Exercise aim: Reproduce only the lines below from the line containing "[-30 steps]" to the line containing "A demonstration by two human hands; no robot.", exactly as written, with both end lines kept. Omit the pictures.

* * *

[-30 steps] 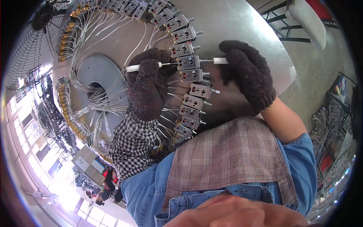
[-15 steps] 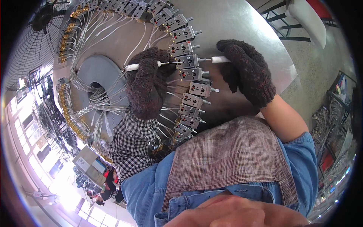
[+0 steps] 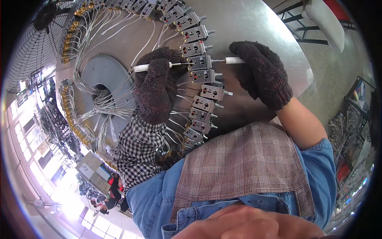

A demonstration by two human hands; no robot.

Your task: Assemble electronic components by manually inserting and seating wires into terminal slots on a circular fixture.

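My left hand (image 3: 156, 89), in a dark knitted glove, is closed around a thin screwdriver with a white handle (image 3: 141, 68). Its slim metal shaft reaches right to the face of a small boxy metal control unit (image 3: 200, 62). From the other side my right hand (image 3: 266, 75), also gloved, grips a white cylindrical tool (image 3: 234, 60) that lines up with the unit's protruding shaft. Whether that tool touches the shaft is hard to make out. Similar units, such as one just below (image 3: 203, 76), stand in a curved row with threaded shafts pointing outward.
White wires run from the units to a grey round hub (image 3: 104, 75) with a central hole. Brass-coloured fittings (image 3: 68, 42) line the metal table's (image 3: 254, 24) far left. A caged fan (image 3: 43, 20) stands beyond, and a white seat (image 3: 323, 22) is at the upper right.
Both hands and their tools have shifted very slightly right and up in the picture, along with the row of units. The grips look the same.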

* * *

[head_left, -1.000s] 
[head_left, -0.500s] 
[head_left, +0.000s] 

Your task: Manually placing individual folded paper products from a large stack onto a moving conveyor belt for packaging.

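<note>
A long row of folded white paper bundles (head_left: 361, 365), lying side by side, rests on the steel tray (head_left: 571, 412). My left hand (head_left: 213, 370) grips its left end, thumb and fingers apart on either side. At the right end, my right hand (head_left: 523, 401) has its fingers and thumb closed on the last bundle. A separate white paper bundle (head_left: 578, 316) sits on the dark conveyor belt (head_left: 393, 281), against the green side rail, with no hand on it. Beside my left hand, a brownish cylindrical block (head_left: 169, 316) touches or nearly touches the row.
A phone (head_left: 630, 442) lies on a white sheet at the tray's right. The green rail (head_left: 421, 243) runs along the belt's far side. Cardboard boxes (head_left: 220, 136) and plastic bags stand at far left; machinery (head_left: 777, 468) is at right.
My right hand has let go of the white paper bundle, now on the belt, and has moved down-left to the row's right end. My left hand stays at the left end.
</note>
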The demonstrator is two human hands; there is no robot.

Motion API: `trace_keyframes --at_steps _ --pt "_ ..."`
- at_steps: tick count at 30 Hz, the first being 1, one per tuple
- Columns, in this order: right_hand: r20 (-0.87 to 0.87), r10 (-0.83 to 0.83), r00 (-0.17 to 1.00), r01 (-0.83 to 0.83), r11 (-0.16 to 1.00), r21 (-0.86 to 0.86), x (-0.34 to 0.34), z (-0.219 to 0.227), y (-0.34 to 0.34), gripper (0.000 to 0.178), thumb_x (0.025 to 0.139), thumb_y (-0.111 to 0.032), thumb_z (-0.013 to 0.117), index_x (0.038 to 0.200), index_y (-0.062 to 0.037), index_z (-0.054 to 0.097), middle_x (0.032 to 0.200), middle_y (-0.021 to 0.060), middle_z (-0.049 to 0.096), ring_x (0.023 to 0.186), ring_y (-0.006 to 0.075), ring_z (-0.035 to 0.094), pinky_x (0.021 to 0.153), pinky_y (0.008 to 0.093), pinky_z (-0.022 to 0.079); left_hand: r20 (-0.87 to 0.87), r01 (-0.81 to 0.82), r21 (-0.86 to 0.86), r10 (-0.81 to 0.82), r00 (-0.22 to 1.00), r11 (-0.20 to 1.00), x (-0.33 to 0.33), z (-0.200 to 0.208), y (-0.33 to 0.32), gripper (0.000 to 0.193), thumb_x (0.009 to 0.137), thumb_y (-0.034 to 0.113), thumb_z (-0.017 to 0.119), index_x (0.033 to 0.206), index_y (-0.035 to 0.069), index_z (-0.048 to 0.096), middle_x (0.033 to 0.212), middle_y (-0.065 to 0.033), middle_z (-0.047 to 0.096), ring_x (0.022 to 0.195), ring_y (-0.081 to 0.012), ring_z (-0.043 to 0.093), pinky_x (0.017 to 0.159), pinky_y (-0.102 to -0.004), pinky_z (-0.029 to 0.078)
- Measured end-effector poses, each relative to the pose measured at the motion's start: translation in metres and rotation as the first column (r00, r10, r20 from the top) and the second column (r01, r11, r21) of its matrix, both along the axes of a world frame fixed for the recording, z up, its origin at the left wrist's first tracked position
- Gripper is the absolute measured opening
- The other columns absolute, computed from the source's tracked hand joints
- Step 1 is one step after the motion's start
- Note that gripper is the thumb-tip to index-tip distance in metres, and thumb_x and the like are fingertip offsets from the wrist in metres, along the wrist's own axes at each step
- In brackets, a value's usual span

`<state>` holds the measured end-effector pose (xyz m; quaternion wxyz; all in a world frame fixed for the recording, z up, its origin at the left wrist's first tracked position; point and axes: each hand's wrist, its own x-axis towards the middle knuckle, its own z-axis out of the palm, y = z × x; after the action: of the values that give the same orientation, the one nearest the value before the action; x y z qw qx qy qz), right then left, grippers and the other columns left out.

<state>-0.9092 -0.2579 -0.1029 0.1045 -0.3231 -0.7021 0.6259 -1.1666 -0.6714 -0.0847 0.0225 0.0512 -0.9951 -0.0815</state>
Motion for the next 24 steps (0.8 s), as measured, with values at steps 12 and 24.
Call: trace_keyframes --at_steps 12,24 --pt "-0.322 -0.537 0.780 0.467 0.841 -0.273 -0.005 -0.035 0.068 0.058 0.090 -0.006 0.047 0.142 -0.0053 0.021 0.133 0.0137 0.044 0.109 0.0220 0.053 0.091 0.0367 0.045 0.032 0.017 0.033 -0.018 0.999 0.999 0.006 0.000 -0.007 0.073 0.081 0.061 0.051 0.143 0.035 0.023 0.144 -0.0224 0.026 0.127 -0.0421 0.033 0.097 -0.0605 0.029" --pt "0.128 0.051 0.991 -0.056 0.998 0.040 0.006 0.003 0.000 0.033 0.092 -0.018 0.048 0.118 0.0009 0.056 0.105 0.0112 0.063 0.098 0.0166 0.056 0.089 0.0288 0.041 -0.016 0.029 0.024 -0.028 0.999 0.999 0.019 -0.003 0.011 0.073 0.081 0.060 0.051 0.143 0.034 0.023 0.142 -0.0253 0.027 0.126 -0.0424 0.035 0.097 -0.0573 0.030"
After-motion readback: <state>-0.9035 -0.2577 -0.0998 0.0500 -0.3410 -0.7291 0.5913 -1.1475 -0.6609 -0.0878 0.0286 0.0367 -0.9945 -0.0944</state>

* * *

Solution to the problem:
[-30 steps] 
[-15 steps] 
[+0 steps] 

A demonstration by two human hands; no robot.

That brings the answer to completion.